Harbor Way visitors can hear music played by the individual trees at four kiosks around the park. In addition, there will be weekly extended performances combining all the trees.
“While people go to parks to feel relaxed and refreshed, it’s rare that they think about trees being an active part of their experience,” Patitucci says. “But at Harbor Way, the Singing Trees really highlight the fact that trees can be a very active influence in our environment. It’s an experience that can take a person out of the busyness of their day and connect them more deeply to nature. And it’s really unique because it’s the only installation of its kind open to the public in the entire world.”
The Singing Trees are a perfect example of how the new Harbor Way park is surprising and charming visitors. Although it is right in the middle of a busy urban neighborhood, the new Harbor Way is a completely different Seaport experience for anyone who lives or works in the area, or visitors that want to stop by. WS Development, the private developer of the Seaport, maintained the area as a very public-oriented space.
“[They] wanted Harbor Way to feel like a public park and a special place where people could hang out and where different neighborhoods might blend,” says Paula Scher, principal at Pentagram, an international design consultancy, and designer of the identity and wayfinding for the High Line in New York City. She also brought her expertise to the Harbor Way. “I thought it was a very public-spirited project in a way that typical real estate development usually is not.”

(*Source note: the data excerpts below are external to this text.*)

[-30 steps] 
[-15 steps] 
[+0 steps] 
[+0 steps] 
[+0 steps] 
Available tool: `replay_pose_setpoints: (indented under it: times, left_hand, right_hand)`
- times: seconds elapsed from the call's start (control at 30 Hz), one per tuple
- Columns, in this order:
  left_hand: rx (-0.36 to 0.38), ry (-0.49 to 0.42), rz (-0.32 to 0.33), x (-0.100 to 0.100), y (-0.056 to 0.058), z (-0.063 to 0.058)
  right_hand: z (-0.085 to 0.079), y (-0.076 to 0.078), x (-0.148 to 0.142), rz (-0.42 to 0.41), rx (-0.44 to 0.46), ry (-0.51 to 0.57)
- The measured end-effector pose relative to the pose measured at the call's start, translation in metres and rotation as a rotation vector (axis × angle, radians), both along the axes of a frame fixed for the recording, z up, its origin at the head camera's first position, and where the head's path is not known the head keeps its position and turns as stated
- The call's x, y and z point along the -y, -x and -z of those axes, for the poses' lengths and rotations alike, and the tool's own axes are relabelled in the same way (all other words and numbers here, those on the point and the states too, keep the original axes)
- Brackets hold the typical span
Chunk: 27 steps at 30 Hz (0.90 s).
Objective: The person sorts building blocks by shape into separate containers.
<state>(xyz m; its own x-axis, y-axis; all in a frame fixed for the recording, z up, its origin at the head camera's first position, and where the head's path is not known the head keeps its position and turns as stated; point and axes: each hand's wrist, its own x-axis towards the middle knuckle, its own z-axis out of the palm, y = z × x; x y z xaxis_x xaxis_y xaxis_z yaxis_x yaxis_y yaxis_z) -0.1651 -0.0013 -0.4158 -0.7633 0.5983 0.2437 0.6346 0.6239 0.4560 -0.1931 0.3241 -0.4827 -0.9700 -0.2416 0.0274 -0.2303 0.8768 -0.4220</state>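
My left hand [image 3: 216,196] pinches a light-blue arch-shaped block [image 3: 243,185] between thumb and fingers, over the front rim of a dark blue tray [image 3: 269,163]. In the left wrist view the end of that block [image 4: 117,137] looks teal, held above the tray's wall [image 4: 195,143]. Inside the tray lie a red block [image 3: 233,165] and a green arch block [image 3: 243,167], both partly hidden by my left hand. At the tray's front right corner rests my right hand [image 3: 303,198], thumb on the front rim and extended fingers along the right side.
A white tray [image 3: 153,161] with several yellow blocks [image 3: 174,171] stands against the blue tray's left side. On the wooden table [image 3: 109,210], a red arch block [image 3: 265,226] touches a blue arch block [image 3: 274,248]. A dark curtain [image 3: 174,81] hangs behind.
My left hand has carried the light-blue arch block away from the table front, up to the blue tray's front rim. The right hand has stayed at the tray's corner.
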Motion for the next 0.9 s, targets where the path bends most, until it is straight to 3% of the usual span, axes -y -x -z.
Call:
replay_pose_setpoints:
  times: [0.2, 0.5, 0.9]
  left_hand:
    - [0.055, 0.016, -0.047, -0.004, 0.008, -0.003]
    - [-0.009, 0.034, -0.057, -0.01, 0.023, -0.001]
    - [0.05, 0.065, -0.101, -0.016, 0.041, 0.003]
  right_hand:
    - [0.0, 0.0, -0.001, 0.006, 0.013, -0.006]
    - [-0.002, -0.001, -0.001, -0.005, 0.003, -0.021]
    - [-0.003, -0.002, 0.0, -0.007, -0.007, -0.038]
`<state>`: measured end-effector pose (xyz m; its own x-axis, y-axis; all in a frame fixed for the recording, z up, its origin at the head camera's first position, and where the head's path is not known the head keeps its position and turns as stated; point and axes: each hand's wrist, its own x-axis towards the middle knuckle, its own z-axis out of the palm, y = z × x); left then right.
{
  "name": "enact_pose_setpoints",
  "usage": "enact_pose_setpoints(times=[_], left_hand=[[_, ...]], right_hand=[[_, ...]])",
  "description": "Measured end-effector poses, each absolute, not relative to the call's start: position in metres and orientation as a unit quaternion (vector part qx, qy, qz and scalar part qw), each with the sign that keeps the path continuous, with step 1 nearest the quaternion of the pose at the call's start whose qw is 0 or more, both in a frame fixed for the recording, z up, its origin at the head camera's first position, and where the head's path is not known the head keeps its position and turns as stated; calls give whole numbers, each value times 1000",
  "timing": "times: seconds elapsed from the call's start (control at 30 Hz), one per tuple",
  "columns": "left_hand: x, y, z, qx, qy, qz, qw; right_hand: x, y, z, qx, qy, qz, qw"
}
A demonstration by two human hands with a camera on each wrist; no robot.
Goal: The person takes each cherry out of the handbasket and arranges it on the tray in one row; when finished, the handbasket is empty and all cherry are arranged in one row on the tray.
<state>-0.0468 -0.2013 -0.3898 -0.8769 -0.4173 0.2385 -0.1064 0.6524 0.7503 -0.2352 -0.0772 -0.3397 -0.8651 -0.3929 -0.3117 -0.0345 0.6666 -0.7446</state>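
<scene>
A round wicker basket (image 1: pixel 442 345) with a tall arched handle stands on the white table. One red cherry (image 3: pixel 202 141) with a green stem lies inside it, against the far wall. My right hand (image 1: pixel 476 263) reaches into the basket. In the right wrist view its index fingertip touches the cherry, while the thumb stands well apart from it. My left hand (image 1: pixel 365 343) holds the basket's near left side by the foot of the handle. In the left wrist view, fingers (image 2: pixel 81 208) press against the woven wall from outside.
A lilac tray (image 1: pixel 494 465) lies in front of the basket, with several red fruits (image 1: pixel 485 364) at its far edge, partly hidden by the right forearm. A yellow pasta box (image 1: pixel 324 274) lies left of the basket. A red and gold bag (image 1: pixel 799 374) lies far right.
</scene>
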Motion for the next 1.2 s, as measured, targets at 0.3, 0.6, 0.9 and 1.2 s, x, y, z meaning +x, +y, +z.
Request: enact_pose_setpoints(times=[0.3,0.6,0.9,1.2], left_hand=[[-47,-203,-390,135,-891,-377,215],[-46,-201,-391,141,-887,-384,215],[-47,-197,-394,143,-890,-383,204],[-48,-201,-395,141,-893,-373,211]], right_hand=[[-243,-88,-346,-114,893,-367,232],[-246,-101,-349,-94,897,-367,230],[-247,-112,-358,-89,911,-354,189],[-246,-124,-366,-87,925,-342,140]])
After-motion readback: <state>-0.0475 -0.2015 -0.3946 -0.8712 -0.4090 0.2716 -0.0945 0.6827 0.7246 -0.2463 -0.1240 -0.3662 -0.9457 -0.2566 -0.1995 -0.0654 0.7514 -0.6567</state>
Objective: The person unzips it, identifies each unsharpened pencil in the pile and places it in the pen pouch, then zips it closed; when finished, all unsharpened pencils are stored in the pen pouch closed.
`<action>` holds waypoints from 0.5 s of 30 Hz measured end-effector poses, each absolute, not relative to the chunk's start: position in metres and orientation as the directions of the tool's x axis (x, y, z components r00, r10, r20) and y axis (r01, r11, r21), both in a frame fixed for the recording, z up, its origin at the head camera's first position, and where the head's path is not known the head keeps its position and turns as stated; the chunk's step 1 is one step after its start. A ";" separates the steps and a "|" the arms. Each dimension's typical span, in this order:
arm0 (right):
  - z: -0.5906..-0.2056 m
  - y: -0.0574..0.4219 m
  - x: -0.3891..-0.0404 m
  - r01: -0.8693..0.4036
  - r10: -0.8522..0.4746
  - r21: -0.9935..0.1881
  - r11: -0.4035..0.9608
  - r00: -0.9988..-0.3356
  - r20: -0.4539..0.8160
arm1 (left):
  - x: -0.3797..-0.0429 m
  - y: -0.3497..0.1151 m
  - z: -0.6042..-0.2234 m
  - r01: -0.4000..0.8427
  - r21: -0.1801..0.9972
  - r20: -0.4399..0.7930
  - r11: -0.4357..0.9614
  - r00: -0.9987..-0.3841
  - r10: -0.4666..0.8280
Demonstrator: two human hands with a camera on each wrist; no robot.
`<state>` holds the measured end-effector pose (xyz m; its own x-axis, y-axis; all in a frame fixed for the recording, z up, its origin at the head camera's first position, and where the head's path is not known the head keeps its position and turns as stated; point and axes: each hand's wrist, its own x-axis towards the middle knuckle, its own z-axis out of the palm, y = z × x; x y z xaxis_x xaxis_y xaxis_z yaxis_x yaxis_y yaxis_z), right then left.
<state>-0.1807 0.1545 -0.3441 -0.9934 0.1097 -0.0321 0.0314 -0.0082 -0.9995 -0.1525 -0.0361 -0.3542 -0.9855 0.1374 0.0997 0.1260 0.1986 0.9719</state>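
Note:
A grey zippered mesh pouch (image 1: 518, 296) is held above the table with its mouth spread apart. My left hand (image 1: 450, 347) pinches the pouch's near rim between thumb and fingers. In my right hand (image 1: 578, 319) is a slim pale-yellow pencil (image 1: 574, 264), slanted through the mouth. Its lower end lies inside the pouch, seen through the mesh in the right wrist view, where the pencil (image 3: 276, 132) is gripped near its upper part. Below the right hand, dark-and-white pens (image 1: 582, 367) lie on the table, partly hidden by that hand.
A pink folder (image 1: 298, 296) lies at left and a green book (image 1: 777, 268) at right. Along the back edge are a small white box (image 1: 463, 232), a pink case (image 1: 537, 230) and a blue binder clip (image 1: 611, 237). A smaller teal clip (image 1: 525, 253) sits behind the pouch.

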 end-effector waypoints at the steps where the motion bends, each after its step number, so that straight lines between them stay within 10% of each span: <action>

An important aspect of her design approach for Harbor Way’s identity and signage was to focus ways to open the park to everyone. From tall metal signs that are essentially arrows guiding visitors on their way to angled stainless steel and bamboo wayfinders inlaid into the boardwalk, visitors will find it easy to connect with all the opportunities at Harbor Way.
“Harbor Way isn’t meant to be exclusive,” Scher says. “It’s very important that the signage and park’s identity make it feel like a place where people are happy to walk and discover things or just hang out in the neighborhood.”